With all the approaches, the problem is performance of the application in part of assess to storage system and search for the word requested be the user. A good dictionary should show the close entries when a user just starts to print a work letter by letter and point to more and more precise position in the list of entries (or create such list of entries on the fly) as the user adds letters.
I have implemented such system and know that the bottleneck is the search in the storage system. To achieve required performance, the storage should better be local, presented in a binary form and
indexed by the first letters in a special way. So, the storage should contain two or more separate storage parts: one for index (loaded in the memory) and another one is a complete dictionary. Index should point to the positions in the stream for each dictionary entry.
So, my comment to the XML storage suggested by DominicZA. There is a ready-to-use standard for it, called XDXF, see
http://xdxf.sourceforge.net/[
^]. You can find number of dictionaries in this format. (Real problem is not the software. The real barrier is to obtain actual data, the dictionary itself; there are too many words :-).)

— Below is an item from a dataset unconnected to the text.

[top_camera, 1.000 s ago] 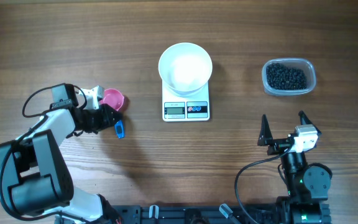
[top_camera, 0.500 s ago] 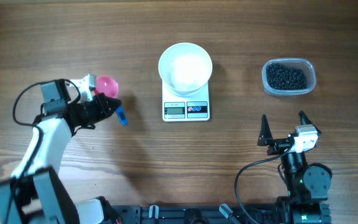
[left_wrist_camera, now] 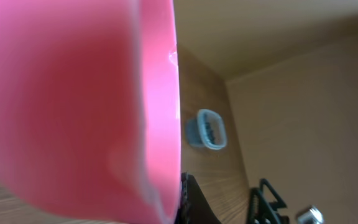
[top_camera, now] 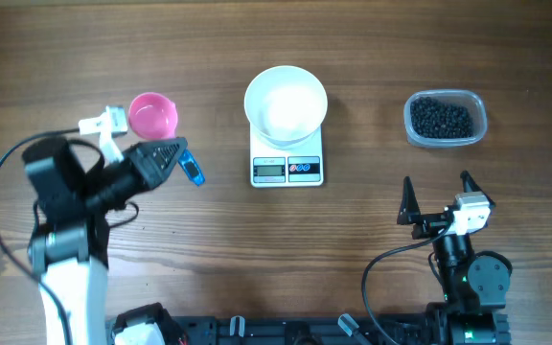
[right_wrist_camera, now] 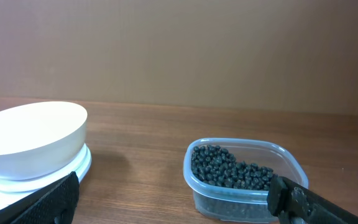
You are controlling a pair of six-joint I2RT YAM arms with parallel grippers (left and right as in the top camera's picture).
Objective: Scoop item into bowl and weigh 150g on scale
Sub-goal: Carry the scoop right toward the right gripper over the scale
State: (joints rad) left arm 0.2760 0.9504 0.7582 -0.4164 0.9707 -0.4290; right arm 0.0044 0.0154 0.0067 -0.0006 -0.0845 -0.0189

As performance is an issue, I implement it the way the original XDXF format is also accepted, but it should be re-worked to a binary format and indexed, so on second use the indexed binary version could be used. Some implementations using XDXF directly exist, by I never tried them (you may want to find out them and try). Probably my requirements to performances are too high :-), but I really enjoy answers with the delay which no one can possibly notice.